Cofoja contracts, checkpoints and recursion

(Nhat Minh Lê (rz0) @ 2011-03-20 10:51:47)

Since the release of Cofoja, there have been several changes, some important, some less so. One of the major things I’ve been working on recently (and which is, as I write, under review and should make it to the main branch shortly) is a new implementation of contract checkpoints: that is, where contracts are checked at run time in the final code.
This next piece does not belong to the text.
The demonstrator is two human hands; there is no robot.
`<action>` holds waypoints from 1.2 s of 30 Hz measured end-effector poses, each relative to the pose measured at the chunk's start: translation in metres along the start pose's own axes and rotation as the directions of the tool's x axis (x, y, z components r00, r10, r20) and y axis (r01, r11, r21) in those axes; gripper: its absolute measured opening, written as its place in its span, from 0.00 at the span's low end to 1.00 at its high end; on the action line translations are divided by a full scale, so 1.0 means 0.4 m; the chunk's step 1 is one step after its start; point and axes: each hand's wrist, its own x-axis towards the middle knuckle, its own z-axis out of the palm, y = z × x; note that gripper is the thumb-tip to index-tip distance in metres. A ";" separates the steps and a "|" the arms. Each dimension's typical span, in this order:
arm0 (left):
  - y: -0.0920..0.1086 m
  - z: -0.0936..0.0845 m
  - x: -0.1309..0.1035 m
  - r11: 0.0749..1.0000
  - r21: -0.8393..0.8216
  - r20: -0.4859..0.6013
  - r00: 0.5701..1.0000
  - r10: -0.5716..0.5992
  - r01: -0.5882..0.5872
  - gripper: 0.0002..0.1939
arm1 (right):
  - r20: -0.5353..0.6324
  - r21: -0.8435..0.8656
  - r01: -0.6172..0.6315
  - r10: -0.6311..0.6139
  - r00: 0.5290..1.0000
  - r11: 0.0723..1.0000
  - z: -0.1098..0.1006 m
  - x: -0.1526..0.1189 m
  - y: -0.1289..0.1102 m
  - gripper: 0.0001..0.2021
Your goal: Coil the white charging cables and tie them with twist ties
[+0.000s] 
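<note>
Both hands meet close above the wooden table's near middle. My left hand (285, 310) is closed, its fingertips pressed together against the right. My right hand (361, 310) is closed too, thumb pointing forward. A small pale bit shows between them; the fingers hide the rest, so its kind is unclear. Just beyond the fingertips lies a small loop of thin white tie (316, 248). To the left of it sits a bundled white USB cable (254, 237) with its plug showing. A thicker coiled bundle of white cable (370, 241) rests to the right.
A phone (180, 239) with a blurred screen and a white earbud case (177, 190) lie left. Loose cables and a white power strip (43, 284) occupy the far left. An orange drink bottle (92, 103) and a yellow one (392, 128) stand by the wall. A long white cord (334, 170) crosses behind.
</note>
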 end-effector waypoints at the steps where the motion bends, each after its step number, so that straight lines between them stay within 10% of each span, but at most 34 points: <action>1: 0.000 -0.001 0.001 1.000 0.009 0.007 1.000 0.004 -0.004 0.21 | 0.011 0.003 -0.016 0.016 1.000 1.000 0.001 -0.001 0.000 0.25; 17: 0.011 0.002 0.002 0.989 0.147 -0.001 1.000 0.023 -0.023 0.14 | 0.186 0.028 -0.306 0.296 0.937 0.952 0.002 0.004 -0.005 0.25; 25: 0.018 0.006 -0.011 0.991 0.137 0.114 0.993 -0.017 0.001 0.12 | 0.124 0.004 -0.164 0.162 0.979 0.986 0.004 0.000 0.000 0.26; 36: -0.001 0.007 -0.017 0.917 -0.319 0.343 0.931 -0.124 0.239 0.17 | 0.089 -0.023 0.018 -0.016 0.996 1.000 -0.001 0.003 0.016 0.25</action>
In this short blog post, I will go through the various options we have considered, what we did before, what we will do now, and how it is implemented.

A matter of semantics

On the surface, contract semantics are pretty straightforward, even more so in Cofoja as we have tried to keep it simple by sticking to the most fundamental constructs:

While preconditions and postconditions are mostly just that, this description of invariants hides a small but important issue: they act as both pre-and-postconditions to what? Since invariants are characteristic of a class and not a method, we can legitimately ask: should invariants apply to all methods within the given class? And the answer is, as with most matters of fine semantics, that there is no definite answer, it depends on what we want. The general idea is that we want invariants to hold at those points in time where the object is in a "stable" state, one where it is expected to be behave consistently with respect to its specification. So we want to preclude any internal manipulation that goes on inside our object from checking invariants: they most probably wouldn’t hold there. The real question is thus what constitutes an internal operation. I am pretty sure the question has been discussed to death in contract programming circles; since I am not really a contract programming specialist, here I will simply give a not-so-brief overview of the different options that have been considered for Cofoja, with some Java examples to illustrate what problems they tried to address, and what we settled with in the end.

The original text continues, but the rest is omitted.